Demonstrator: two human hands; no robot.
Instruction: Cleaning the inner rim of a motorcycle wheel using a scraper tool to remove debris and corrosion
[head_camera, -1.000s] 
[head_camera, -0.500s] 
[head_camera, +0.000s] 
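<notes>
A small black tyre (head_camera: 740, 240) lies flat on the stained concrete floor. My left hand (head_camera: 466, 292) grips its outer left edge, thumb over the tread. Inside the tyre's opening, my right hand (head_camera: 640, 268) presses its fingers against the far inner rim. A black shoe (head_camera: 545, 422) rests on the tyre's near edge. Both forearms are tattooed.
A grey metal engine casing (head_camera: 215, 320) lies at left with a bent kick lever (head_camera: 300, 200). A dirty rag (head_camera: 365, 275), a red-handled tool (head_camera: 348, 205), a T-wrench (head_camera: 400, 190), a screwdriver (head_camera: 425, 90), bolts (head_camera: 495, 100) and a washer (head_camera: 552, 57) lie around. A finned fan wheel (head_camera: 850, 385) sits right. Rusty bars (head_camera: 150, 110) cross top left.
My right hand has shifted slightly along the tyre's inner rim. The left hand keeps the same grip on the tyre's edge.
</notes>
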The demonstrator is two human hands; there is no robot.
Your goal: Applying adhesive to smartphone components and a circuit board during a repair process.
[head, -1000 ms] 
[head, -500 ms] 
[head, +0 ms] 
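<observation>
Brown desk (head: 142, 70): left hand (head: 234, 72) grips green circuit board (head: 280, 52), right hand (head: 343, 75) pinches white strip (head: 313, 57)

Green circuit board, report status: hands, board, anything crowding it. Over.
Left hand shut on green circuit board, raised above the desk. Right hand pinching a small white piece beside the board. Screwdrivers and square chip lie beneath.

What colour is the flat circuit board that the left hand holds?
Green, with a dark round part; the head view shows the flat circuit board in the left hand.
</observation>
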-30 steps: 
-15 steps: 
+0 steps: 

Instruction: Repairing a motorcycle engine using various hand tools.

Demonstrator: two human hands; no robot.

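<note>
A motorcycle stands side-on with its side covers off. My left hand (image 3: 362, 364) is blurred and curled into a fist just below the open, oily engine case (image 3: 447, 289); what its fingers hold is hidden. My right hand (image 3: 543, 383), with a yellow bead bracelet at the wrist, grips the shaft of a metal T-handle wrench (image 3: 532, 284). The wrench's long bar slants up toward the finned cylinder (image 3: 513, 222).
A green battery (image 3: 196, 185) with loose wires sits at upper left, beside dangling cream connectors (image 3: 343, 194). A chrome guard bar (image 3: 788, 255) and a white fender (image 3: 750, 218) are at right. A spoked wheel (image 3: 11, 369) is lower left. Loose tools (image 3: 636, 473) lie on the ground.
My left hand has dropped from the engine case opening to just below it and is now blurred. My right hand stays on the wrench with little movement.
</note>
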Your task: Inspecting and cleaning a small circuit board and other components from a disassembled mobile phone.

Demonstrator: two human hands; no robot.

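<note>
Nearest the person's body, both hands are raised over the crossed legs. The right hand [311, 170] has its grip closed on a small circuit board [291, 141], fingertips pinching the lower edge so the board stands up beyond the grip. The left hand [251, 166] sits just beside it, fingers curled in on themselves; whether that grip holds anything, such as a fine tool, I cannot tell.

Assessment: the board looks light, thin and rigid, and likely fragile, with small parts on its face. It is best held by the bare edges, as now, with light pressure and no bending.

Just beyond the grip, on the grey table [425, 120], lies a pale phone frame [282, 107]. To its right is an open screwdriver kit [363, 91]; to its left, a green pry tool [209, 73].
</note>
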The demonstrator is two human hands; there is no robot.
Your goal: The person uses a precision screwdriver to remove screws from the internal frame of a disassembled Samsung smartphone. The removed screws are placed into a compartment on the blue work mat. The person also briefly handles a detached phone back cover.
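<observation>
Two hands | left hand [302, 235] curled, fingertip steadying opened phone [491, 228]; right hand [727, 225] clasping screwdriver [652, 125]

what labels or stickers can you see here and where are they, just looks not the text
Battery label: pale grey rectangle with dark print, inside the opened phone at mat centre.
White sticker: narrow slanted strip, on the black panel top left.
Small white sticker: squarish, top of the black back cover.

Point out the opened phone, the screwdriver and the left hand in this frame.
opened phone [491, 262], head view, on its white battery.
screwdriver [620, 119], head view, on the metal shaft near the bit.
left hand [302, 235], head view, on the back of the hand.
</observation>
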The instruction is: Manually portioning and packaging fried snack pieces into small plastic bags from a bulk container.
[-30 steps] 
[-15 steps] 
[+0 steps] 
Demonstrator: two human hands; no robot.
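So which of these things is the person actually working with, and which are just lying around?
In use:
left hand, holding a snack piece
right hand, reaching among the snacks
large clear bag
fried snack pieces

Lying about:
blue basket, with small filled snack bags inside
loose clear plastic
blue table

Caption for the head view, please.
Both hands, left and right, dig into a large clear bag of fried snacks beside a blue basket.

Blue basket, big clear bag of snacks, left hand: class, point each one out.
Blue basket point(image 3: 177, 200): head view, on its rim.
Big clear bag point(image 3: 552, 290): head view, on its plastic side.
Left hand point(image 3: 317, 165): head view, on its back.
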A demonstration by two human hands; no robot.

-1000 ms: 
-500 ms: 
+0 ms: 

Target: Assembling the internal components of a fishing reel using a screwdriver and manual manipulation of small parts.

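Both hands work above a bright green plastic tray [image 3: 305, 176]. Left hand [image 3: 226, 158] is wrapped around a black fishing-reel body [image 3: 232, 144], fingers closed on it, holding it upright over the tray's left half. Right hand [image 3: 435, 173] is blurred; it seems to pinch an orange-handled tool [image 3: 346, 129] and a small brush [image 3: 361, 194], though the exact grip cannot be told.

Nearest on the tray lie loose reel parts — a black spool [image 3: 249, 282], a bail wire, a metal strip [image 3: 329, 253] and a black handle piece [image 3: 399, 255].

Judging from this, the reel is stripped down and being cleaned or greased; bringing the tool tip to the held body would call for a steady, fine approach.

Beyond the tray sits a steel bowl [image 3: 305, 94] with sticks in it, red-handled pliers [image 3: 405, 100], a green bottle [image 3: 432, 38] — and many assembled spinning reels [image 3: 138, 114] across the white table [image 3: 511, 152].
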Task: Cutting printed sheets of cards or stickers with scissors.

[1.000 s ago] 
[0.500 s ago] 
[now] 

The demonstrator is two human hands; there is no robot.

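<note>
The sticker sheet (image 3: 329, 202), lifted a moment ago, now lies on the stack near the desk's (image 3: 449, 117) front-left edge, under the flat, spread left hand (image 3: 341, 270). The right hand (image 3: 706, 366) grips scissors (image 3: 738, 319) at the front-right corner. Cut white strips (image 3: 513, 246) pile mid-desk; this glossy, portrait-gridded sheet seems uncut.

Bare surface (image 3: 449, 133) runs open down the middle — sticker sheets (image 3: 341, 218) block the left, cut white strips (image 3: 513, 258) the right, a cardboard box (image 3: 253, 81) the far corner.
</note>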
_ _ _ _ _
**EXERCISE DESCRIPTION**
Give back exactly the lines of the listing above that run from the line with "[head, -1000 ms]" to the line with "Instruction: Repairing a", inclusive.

**ANSWER TO THE PROBLEM**
[head, -1000 ms] 
[head, -500 ms] 
[head, +0 ms] 
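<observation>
Brown desk (head: 142, 70): left hand (head: 234, 72) grips green circuit board (head: 280, 52), right hand (head: 343, 75) pinches white strip (head: 313, 57)

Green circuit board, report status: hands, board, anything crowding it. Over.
Left hand shut on green circuit board, raised above the desk. Right hand pinching a small white piece beside the board. Screwdrivers and square chip lie beneath.

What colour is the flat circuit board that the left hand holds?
Green, with a dark round part; the head view shows the flat circuit board in the left hand.
</observation>
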-30 steps: 
-15 steps: 
+0 steps: 

Instruction: Repairing a motorcycle engine using various hand tools.

The output returned above is complete.